This project is an end-to-end e-commerce product recommendation system that utilizes the power of natural language processing (NLP) , RAG Techniques, machine learning to provide personalized product recommendations to users. The system is built using Python and leverages various libraries and frameworks such as Streamlit, Pandas, Seaborn, Matplotlib, and Langchain. Fundamental different from traditional recommendation systems, this project uses RAG techniques to generate recommendations based on user input and preference rather than collaborative filtering or content-based filtering. The system also understands user queries and provides relevant product suggestions using NLP techniques. The front-end of the system is built using Streamlit, allowing users to easily interact with the recommendation system through an intuitive user interface and options are not limited to the dataset predefined categories and brands, users can input their own preferences such as product department, category, brand, and maximum price range, and the system generates personalized product recommendations based on their input understand semantic meaning of the user input and provide relevant product suggestions.
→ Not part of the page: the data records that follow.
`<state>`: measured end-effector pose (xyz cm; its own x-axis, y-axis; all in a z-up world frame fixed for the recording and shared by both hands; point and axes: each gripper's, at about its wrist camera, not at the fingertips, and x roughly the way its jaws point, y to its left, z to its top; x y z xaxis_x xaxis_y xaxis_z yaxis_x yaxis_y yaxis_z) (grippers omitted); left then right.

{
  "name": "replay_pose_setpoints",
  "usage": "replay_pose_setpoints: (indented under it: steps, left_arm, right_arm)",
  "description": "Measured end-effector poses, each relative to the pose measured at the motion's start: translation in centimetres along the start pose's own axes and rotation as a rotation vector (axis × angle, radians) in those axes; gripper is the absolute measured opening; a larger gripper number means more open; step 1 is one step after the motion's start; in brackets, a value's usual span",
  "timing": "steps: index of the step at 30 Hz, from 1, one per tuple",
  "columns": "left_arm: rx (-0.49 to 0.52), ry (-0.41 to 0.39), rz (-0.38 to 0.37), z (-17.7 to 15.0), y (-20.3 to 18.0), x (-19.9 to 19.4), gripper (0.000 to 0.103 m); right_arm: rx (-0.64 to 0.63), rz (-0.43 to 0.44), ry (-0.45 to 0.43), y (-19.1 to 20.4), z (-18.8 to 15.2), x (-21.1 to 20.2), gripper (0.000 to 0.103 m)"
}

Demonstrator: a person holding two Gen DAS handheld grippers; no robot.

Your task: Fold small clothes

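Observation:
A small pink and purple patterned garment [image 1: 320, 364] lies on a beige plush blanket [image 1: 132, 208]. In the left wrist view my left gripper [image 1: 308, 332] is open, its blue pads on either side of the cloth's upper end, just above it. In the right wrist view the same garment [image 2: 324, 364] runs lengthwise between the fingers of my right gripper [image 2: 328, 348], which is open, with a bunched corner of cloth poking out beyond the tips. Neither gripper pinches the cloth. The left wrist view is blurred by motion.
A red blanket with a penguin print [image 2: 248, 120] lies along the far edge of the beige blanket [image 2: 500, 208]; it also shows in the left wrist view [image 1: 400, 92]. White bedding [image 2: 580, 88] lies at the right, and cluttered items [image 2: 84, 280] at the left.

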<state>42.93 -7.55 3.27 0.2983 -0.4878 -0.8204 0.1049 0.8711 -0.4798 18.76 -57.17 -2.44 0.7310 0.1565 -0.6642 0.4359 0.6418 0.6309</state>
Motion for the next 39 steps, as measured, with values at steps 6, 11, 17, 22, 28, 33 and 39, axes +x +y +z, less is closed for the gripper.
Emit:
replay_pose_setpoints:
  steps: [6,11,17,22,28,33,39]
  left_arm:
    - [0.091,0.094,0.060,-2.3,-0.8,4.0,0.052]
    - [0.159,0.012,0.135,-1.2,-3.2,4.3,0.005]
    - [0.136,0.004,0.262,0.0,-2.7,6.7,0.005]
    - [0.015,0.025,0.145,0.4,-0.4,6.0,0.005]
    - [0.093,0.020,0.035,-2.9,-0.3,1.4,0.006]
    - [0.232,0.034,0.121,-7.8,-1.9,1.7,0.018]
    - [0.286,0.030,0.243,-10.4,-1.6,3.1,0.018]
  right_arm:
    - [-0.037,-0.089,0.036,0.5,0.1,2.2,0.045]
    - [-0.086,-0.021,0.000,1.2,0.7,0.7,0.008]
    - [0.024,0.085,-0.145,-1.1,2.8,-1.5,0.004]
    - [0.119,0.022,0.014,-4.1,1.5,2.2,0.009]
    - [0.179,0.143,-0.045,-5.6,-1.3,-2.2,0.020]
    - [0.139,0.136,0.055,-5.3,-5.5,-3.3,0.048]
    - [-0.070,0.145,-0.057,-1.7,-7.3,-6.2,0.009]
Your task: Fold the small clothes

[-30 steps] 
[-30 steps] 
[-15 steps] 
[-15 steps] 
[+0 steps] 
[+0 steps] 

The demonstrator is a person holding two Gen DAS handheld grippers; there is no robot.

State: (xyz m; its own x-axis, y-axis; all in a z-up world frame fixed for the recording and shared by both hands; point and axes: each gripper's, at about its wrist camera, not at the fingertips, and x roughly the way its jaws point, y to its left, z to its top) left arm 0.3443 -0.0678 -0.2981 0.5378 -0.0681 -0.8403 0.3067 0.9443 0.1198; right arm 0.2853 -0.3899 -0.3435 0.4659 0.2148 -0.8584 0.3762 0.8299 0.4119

- Data Analysis: The system performs comprehensive data analysis on the e-commerce dataset, including visualizations of price distribution across top categories and discount percentage distribution.
- Product Recommendation: Users can input their preferences, such as product department, category, brand, and maximum price range, and the system generates personalized product recommendations based on their input.
- NLP-powered Search: The system utilizes NLP techniques to understand user queries and provide relevant product suggestions.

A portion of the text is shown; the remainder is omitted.